### About this task:
Print, in exact form, the lines below from the one containing "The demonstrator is" through the one containing "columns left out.", and omit all others.

### Dataset items:

+ + + +

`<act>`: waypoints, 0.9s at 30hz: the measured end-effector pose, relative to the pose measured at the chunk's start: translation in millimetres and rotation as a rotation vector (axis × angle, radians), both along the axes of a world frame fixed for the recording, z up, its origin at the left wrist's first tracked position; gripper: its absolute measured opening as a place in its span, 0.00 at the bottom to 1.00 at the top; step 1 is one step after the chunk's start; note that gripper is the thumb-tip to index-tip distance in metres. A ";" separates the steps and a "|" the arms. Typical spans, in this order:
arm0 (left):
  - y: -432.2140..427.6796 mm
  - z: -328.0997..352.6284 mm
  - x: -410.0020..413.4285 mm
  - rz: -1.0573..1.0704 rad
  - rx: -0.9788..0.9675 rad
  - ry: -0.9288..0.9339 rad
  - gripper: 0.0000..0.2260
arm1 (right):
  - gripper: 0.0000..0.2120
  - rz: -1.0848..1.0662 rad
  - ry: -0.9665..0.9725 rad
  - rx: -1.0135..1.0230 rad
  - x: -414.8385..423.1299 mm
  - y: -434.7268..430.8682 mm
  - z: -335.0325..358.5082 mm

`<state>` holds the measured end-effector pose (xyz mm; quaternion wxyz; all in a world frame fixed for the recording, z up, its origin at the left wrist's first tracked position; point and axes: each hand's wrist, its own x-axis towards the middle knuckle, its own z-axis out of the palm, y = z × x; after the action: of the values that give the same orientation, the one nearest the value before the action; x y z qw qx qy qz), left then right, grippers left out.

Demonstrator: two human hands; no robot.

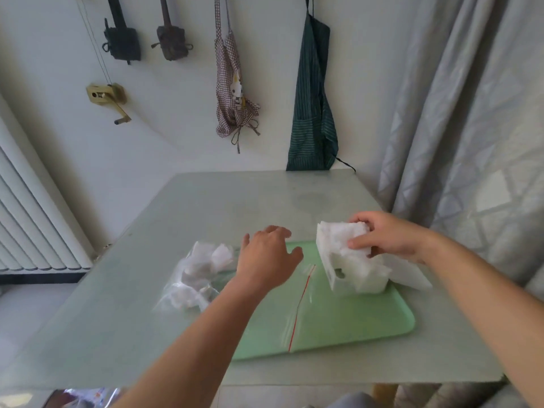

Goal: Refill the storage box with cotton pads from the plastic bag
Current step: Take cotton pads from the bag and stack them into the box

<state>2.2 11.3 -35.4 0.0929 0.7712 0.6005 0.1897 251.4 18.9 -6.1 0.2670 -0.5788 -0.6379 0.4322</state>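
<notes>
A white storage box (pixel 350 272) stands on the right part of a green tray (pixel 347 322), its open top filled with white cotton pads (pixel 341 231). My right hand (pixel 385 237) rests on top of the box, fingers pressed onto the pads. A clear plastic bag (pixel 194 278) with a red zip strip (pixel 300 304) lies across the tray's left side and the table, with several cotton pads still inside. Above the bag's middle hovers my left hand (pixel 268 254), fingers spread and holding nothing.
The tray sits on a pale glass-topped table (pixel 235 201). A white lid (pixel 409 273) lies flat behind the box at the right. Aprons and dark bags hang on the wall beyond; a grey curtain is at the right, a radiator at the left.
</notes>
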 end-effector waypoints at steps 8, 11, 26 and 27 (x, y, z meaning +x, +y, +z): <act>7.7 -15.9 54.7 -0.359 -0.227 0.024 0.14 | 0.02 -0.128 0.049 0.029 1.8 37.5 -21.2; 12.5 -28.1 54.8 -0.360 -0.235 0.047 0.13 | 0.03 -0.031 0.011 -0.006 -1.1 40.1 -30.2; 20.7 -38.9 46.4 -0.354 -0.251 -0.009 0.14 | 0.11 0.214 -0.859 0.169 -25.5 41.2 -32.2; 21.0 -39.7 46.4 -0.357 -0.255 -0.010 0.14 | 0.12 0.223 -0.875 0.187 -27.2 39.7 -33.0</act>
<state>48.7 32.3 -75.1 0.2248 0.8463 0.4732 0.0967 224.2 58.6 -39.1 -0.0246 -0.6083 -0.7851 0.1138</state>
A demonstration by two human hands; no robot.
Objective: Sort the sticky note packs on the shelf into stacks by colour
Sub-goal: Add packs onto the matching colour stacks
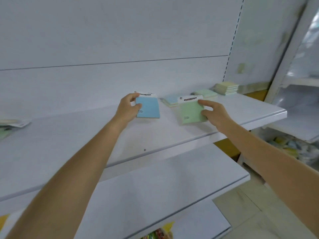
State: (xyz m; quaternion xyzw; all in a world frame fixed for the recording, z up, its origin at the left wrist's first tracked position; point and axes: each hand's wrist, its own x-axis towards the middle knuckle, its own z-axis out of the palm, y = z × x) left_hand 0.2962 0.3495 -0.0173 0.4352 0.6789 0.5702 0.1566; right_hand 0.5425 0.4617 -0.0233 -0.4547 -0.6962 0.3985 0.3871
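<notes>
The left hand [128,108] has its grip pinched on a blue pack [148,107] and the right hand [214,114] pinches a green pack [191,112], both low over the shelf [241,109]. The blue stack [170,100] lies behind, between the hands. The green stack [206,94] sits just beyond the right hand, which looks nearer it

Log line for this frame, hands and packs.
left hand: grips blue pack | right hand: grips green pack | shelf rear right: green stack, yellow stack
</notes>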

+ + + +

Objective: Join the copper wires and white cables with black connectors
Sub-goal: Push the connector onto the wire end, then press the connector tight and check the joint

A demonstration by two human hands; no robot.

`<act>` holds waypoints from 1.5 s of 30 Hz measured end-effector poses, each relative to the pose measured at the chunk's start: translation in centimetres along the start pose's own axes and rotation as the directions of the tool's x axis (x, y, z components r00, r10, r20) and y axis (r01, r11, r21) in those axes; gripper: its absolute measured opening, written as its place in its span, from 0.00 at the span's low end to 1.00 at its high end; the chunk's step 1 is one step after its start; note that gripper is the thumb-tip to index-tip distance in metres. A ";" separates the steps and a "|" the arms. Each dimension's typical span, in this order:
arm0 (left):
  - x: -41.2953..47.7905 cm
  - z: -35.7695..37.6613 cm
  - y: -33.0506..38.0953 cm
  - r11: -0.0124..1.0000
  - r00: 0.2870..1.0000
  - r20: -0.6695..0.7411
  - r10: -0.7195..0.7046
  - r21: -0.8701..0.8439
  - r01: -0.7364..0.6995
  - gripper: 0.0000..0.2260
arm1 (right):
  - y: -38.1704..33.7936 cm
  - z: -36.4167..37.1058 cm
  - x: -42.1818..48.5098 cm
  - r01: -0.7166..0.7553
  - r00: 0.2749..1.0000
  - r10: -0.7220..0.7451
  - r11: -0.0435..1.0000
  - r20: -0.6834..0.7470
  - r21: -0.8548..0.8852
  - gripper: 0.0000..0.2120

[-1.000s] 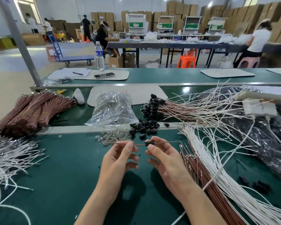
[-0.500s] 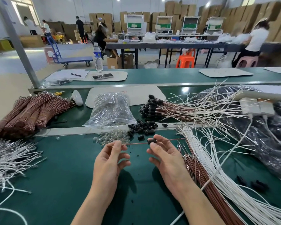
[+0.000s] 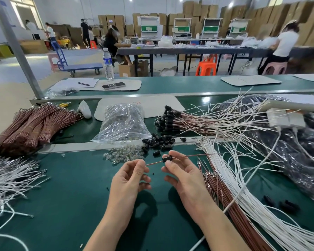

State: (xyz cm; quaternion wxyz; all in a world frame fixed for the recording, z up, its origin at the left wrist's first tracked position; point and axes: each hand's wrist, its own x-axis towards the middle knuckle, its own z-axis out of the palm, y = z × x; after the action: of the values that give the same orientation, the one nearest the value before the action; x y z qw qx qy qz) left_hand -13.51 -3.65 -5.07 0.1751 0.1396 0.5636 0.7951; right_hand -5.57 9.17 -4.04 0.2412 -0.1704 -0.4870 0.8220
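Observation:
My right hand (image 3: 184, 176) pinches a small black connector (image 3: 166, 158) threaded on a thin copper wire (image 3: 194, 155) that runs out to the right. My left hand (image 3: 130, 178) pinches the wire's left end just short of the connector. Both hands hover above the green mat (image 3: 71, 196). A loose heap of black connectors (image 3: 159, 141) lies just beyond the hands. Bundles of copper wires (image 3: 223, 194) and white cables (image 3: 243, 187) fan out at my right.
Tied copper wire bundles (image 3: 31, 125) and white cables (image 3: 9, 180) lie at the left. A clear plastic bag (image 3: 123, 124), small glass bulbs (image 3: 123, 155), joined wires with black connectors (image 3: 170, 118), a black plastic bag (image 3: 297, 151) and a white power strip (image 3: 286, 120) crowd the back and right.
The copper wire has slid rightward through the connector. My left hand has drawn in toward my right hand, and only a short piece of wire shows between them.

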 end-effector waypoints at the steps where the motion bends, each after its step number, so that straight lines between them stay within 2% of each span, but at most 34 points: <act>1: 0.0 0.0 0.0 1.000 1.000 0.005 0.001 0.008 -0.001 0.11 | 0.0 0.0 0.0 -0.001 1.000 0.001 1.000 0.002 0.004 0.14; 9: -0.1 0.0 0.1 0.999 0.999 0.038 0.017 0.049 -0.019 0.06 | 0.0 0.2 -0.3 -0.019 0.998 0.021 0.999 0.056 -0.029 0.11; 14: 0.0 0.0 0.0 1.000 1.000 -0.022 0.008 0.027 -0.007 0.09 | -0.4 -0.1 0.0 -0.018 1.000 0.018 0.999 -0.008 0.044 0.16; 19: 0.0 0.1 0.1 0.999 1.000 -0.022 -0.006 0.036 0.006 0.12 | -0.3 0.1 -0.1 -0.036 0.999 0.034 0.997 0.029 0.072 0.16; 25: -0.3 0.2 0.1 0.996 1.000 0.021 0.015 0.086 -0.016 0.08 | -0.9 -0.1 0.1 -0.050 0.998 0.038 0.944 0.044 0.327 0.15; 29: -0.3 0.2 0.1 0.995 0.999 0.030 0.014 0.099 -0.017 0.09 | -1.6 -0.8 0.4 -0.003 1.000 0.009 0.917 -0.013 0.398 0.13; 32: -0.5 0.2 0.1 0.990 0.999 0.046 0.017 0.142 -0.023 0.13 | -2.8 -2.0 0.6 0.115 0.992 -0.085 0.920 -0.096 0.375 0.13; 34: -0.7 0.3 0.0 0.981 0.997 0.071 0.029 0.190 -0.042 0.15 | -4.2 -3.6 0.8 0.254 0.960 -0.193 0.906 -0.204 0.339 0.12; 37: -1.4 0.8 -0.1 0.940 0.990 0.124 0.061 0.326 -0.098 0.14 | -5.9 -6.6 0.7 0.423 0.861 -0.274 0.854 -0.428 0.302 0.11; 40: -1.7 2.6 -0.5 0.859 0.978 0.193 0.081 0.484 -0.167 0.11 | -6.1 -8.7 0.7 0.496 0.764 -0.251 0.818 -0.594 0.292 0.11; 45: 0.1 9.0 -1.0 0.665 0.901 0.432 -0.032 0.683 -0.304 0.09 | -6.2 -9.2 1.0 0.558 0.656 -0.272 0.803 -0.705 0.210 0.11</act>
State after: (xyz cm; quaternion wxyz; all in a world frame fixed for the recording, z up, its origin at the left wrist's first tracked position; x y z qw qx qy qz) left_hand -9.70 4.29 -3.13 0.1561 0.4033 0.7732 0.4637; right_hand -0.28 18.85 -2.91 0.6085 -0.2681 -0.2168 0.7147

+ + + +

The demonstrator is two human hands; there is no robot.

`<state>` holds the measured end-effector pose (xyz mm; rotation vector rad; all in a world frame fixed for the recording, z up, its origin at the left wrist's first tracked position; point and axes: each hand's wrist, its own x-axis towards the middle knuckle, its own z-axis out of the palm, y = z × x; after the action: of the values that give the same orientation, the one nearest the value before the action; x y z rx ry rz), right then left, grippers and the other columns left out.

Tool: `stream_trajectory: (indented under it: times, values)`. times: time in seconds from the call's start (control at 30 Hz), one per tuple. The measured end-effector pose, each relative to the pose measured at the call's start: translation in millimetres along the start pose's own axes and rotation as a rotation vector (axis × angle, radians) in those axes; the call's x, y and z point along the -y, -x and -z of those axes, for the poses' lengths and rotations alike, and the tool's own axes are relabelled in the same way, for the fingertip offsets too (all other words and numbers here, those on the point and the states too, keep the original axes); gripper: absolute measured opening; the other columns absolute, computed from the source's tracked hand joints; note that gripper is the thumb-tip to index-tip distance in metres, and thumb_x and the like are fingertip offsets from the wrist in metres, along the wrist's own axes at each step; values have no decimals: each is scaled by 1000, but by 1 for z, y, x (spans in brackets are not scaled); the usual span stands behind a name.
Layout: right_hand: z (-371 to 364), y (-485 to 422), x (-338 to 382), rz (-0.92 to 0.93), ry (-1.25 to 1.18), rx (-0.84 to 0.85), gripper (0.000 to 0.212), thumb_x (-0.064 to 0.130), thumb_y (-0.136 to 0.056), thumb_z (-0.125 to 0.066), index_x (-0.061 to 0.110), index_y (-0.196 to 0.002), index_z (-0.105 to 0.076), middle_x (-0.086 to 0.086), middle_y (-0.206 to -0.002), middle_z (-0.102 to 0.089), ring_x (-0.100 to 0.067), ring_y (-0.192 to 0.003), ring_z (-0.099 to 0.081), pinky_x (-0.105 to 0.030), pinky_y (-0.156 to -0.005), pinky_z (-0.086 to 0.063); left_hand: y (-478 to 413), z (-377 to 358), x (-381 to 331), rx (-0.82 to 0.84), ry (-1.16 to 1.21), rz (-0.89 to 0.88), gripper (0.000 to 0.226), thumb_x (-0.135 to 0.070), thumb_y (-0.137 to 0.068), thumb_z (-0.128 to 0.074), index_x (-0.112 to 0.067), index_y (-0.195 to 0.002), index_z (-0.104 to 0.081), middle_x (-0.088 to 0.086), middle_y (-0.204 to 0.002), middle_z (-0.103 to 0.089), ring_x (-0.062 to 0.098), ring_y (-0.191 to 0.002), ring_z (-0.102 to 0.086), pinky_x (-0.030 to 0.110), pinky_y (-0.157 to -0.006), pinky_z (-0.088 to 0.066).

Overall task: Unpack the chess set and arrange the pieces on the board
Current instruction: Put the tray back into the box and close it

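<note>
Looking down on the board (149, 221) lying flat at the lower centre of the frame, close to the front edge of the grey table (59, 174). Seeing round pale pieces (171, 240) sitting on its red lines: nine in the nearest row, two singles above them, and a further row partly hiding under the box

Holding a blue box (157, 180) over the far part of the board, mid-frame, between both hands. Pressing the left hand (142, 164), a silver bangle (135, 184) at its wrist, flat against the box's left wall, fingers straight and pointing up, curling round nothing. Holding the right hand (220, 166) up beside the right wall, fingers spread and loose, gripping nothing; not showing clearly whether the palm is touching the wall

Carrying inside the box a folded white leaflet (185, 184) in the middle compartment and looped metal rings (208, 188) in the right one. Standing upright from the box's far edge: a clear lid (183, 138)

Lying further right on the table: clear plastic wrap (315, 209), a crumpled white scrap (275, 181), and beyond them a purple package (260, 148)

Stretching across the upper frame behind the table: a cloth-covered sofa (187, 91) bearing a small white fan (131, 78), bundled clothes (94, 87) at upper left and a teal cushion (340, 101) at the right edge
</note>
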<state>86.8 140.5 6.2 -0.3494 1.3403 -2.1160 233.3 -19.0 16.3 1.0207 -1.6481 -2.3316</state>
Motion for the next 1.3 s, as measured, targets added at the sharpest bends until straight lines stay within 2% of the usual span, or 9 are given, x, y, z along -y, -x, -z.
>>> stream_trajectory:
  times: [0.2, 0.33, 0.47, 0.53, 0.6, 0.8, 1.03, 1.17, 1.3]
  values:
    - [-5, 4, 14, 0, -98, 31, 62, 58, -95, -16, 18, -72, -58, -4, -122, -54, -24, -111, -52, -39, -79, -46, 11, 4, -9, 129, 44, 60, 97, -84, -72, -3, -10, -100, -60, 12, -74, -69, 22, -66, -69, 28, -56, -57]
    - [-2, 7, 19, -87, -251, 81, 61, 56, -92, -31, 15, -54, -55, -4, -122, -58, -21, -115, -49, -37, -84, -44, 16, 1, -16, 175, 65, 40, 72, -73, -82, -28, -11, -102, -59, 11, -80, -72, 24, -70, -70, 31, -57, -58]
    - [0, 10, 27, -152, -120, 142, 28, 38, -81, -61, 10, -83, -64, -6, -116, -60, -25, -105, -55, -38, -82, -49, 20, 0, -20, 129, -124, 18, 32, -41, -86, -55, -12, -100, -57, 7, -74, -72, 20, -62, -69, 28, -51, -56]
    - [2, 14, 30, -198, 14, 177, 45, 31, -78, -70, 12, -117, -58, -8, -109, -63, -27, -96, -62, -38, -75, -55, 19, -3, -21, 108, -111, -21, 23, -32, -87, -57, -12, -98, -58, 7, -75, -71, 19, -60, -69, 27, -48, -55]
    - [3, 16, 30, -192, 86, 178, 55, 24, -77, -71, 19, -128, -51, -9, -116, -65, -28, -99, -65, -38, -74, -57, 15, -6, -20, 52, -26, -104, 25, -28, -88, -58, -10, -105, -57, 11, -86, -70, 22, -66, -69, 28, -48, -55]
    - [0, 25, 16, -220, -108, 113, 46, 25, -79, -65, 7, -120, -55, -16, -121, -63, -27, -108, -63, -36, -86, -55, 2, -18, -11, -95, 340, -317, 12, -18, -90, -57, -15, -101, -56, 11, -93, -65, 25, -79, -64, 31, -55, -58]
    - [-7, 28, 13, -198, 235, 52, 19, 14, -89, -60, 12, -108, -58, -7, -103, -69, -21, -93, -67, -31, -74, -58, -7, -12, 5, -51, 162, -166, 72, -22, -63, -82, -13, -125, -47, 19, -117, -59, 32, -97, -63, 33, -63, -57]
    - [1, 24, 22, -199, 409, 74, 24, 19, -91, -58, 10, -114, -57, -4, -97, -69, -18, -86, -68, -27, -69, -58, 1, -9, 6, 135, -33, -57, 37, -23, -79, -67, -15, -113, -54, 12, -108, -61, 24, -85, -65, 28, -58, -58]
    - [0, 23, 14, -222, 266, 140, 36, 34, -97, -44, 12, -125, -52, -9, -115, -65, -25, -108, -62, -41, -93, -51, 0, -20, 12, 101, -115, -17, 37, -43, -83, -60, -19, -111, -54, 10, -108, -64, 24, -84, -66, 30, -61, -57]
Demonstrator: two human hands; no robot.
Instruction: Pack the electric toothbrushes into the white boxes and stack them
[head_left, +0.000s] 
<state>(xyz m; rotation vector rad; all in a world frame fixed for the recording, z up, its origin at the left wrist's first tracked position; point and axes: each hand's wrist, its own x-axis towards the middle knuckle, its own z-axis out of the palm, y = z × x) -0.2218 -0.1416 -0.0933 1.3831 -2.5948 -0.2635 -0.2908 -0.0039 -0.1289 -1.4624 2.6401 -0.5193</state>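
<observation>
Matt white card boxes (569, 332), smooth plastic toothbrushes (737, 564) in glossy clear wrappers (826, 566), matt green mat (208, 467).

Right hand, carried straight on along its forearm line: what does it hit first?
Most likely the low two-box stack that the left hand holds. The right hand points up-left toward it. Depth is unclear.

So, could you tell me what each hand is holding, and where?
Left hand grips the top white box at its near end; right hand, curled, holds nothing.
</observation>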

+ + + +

### Solved exercise:
The demonstrator is two human hands; there is no robot.

`<state>` holds the measured end-effector pose (xyz mm; rotation vector rad; all in a world frame fixed for the recording, z up, its origin at the left wrist's first tracked position; point and axes: each hand's wrist, its own x-axis towards the middle knuckle, its own z-axis out of the palm, y = z × x; after the action: of the values that give the same orientation, the one nearest the value before the action; x y z rx ry rz), right then left, grippers and the other columns left out.

With the answer given, the exercise is complete.